One of the many ways banks provide security is with MFA, an industry term for those security questions, text messages, and other secondary means of authenticating you that a bank will ask to authorize your access to their website. There's usually three you setup when you established your bank login.
The request for these questions can sometimes be every login, or more commonly any time you login from a device or browser that the bank doesn't recognize.
Although these are important security systems, they can be challenging for MX or any other bank data service to deal with.
Why? Well when you first authenticate your bank with MX it will prompt you for ONE of the security questions, which it will save to use again in the future. However tomorrow night when Cheqbook asks MX for the day's transactions and MX attempts to login to your bank it may ask question TWO or THREE. At which point MX will fail.
We call this a soft fail because it will connect again a day or so later when the bank gets around to asking question ONE again, and for many users getting data on average every third or so day doesn't effect them much.
However if your bank never asks question ONE again, MX will continue to soft fail, Cheqbook will NOT show an error, and your data will quietly stop arriving - sometimes for months if you're not checking it.
The quick fix for this is to re-authenticate that account. However the MUCH better fix it to re-authenticate several times in succession until MX has prompted you for ALL your bank security questions.

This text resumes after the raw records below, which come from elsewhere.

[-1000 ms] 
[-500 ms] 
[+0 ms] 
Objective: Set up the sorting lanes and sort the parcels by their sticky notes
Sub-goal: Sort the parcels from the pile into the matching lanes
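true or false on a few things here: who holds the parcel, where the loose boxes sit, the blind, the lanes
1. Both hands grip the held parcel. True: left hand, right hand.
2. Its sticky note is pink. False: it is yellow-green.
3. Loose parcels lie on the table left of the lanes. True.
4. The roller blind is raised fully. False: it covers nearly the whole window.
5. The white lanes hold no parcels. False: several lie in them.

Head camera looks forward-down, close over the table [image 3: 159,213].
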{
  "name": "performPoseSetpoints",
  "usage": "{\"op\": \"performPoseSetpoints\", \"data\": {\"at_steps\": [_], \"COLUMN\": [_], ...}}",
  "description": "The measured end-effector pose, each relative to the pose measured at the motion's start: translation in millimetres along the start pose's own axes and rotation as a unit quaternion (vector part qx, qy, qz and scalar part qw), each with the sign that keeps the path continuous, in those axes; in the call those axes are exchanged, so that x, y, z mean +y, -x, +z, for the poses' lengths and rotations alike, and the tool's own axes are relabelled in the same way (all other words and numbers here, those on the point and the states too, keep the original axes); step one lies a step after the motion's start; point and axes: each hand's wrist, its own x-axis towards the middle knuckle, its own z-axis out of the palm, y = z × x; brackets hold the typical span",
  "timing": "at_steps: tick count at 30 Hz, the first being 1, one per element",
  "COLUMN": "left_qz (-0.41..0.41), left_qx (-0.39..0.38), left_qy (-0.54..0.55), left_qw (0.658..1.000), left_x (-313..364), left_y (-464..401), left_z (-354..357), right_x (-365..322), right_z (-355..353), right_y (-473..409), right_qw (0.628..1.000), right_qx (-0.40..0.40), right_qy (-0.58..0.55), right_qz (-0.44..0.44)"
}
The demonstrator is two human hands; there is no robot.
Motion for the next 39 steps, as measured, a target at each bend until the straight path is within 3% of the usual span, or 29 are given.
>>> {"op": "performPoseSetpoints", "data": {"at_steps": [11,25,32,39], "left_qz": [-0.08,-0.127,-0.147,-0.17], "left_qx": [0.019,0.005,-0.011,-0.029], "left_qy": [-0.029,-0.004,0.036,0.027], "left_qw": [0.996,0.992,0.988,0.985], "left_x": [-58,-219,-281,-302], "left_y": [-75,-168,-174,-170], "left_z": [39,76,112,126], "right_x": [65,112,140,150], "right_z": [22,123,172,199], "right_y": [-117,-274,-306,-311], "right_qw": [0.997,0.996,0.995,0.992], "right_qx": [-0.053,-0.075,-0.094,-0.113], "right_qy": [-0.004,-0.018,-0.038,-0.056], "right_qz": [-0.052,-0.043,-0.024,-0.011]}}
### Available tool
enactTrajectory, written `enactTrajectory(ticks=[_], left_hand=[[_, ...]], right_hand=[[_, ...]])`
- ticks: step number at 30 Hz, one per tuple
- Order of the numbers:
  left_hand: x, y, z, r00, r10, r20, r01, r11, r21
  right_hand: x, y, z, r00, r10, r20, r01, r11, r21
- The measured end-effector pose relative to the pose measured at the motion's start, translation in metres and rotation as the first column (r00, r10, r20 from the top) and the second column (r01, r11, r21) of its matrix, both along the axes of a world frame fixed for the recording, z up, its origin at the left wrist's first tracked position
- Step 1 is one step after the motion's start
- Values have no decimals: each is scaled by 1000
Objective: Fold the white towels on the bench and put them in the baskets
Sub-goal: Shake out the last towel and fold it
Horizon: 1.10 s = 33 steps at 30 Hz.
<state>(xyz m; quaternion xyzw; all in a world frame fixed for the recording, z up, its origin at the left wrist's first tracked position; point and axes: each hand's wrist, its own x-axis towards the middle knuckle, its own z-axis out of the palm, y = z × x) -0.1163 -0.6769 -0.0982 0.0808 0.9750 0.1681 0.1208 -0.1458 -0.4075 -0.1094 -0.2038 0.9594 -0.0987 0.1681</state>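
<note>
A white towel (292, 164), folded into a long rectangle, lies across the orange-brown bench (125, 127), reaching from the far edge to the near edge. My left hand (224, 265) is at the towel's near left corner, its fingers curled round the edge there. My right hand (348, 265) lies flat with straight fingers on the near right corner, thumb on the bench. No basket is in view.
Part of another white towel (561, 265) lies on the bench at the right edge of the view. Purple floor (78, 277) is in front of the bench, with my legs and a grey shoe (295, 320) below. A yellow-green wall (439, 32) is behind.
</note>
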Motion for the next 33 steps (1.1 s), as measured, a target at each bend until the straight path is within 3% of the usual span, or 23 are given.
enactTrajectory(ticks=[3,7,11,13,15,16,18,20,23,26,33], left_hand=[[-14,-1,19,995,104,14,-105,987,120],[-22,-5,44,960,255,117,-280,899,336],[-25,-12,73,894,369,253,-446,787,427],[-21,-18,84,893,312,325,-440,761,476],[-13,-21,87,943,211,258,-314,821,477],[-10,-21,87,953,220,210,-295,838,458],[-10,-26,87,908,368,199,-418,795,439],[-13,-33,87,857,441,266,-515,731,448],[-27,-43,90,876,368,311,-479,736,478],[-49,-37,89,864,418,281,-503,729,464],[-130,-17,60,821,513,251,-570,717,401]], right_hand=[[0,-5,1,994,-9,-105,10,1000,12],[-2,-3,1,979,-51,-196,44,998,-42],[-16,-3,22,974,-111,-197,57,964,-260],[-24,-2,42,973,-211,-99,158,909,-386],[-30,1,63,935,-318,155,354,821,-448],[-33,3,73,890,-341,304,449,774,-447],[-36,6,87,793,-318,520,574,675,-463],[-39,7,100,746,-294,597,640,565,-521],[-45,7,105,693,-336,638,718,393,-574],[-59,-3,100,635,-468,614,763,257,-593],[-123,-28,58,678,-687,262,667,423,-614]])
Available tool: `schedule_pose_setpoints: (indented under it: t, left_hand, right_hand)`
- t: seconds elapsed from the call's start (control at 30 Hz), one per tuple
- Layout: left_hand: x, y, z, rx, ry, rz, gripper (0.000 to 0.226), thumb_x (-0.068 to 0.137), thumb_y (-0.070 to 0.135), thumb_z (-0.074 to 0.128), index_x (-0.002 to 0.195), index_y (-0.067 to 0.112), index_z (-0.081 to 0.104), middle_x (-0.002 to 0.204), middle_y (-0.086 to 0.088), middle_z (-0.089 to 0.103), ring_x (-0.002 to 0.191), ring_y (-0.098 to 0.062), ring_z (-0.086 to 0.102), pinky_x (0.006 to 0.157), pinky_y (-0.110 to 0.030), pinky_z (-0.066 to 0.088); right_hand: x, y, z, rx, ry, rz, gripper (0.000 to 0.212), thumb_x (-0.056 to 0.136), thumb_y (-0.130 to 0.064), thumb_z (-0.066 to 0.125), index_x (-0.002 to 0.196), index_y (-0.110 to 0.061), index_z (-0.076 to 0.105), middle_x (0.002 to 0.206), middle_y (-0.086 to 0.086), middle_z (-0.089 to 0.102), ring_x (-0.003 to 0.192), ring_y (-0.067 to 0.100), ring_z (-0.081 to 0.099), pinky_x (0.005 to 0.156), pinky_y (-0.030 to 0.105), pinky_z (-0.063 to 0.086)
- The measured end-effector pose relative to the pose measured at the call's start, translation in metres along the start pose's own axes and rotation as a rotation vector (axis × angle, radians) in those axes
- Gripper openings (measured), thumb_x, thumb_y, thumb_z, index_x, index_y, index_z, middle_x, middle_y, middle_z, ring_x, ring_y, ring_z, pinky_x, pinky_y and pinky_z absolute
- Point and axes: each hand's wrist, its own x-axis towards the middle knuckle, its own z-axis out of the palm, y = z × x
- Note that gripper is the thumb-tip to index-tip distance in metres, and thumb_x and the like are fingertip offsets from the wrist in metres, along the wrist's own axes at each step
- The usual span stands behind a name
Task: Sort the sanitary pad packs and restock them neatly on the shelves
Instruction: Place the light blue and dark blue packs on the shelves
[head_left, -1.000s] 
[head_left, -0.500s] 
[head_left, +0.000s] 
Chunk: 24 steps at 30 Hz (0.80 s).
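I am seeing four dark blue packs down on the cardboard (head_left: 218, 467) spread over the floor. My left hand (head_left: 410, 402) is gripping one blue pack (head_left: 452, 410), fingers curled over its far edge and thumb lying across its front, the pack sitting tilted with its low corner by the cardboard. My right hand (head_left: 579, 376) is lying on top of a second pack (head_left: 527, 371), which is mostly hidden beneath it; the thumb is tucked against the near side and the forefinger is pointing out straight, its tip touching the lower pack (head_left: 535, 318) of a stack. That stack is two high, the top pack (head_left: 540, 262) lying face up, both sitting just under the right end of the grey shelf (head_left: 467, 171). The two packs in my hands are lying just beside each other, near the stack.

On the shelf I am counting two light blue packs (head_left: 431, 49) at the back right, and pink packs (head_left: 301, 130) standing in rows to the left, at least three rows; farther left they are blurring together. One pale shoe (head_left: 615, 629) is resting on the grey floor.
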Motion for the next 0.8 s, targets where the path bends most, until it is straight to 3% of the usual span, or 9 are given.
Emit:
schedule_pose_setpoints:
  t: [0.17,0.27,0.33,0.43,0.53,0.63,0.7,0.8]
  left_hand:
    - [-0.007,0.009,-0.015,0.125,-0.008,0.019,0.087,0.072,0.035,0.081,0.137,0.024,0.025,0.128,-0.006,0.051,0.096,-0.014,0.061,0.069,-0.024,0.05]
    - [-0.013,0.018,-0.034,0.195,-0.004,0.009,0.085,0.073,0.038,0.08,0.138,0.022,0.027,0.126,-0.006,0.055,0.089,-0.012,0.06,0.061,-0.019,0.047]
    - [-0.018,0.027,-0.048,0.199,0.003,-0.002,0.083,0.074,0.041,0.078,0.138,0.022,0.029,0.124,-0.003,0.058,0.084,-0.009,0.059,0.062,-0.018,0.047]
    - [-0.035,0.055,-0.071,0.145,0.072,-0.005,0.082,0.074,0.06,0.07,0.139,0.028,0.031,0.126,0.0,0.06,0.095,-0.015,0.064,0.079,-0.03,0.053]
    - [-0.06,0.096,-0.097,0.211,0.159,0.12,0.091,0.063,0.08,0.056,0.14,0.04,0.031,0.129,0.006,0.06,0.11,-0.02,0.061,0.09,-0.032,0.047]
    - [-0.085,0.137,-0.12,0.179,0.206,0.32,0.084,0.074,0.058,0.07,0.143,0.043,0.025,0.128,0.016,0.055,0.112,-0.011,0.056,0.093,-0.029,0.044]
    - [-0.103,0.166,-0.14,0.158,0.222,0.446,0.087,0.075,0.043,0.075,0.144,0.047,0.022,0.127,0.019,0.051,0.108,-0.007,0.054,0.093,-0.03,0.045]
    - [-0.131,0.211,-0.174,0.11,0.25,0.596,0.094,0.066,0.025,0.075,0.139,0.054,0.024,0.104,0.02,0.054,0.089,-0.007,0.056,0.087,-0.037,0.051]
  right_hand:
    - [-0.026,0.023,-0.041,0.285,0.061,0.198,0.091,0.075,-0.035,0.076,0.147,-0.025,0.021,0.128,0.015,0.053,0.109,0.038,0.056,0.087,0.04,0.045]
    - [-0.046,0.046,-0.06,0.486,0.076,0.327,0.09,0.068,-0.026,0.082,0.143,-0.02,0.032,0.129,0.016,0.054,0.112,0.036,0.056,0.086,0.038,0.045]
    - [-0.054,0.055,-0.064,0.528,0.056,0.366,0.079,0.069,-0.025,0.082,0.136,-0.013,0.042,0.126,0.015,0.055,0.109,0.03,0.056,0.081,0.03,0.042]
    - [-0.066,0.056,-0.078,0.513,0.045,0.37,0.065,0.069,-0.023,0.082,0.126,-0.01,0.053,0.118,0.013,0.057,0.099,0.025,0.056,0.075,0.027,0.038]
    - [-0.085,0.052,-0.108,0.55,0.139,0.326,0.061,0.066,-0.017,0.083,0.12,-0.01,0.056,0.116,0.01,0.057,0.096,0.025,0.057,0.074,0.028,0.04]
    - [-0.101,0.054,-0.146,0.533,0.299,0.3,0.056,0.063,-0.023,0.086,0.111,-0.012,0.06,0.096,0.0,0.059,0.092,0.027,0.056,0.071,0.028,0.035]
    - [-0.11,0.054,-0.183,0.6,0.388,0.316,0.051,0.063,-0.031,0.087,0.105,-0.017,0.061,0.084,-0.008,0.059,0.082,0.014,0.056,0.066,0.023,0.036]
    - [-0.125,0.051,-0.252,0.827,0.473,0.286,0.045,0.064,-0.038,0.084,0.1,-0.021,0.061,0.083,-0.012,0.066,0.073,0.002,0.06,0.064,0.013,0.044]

Fortunately for many banks, especially larger ones, you rarely need to do this. From what we understand MX typically has a data sharing arrangement with larger banks, so this issue doesn't occur. However for small and mid size banks this issue is more common.
So, if you find your dashboard does not report an error and the bank data just isn't arriving, try re-authenticating. If you get security questions, do it again a few times. That should fix the problem in the long term.
Of course if you ever change your security questions, you'll have to do this again.